We are at a moment in time where we face the paradoxical capacity to destroy much of what the modern era has achieved. The challenges are myriad: climate warming and environmental degradation, regional insecurity and severe intolerance, grave injustices, and a growing North/South gap are just the beginning of what quickly becomes an overwhelming litany of world problems. My aim is not to overwhelm. Rather I want to suggest ways that educators can think about these problems differently—about what it means to educate for global citizenship.

The 22nd Century
A child born in your community today will still be here into the 22nd century, alive and well in the year 2115. As difficult as it is to imagine, we would be wise to begin to think of the quality of that child’s life over the duration of the next century. Will she know peace or war? Will she experience the joys of living in diverse communities with others or the anxiety of living in isolated fear of others? Will she know the aesthetic and material blessings the biosphere provides or experience only environmental deterioration? Thinking about the world temporally, we are reminded of the lovely Kenyan adage: “This land was not given to you by your parents, it is on loan to you from your children.”

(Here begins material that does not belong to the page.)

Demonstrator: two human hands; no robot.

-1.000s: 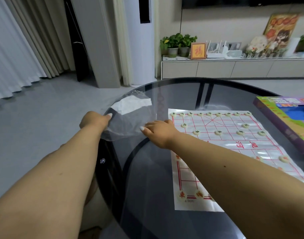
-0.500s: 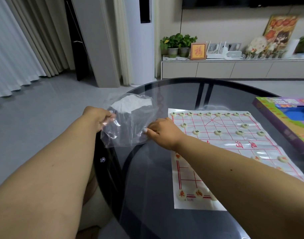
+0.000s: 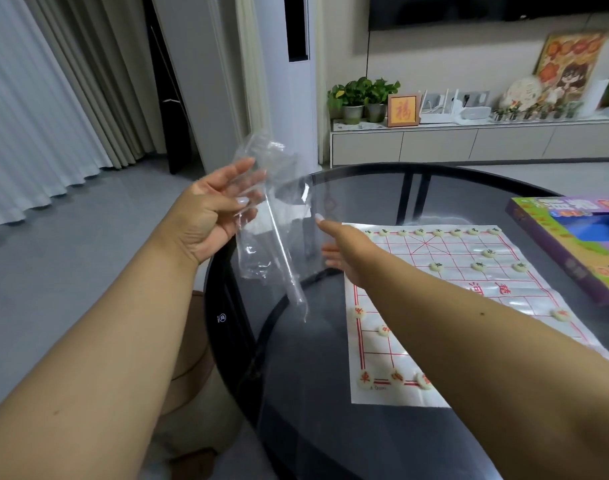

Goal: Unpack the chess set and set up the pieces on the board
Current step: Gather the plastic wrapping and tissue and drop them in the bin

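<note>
A: What's the room like, from the left?

B: Pale curtains [image 3: 47, 109], grey floor, then a round dark glass table [image 3: 330, 427]. Behind it stands a low cabinet [image 3: 469, 143] with potted plants [image 3: 362, 95] and a framed red character [image 3: 402, 110].

A: And the hands?

B: The left hand [image 3: 209, 213] is raised off the table's left edge, palm toward the camera, thumb pinching a clear plastic bag [image 3: 272, 237] against loosely spread fingers. The bag hangs crumpled and looks empty. The right hand [image 3: 344, 247] reaches out over the table just beside the bag, one finger extended toward it; I cannot tell whether it grasps anything.

A: Any containers?

B: A purple-edged game box [image 3: 569, 251] lies at the table's right edge, its blue inside showing; the contents are hard to make out.

A: The chess set?

B: A white sheet board [image 3: 445, 289] with a red grid lies flat on the glass, between the right arm and the box. Round cream pieces [image 3: 436, 267] sit on it: green-marked ones along the far rows, red-marked ones near the front edge, partly hidden by the arm.
</note>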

My first suggestion for global citizenship education is that we begin to think of ourselves, our earth, and each other, in a temporal way, in light of time. This is perhaps the most difficult aspect of learning to think globally since people are notoriously bad—all of us—at understanding time. I’m reminded of this when I look in the mirror some days and expect to see that 25-year-old version of myself looking back. When he’s not there I use this humbling moment to recall how incapable we are of grasping the slippage of time even when we are aware of this incapacity.

Humility
Speaking of humility, I want to suggest that this too is a crucial element of global citizenship education. This may seem odd given that we usually feel proud when we know more things or feel satisfaction at possessing knowledge about the world. In fact, global citizenship education is less about knowing more about all that we do not know—about each other and the circumstances in which we find ourselves. That is not to suggest we should revel in our ignorance but rather recognize our limits and be open to all that can be learned from myriad points of experience beyond those limits. In the Jewish tradition, a yarlmuke or kippah is, among other things, a tangible reminder of the limits of people’s knowledge and heart before God. It seems that this simple reminder is one that could benefit all of us as we encourage and invite people to comprehend, or know, the world and to act in solidarity within it.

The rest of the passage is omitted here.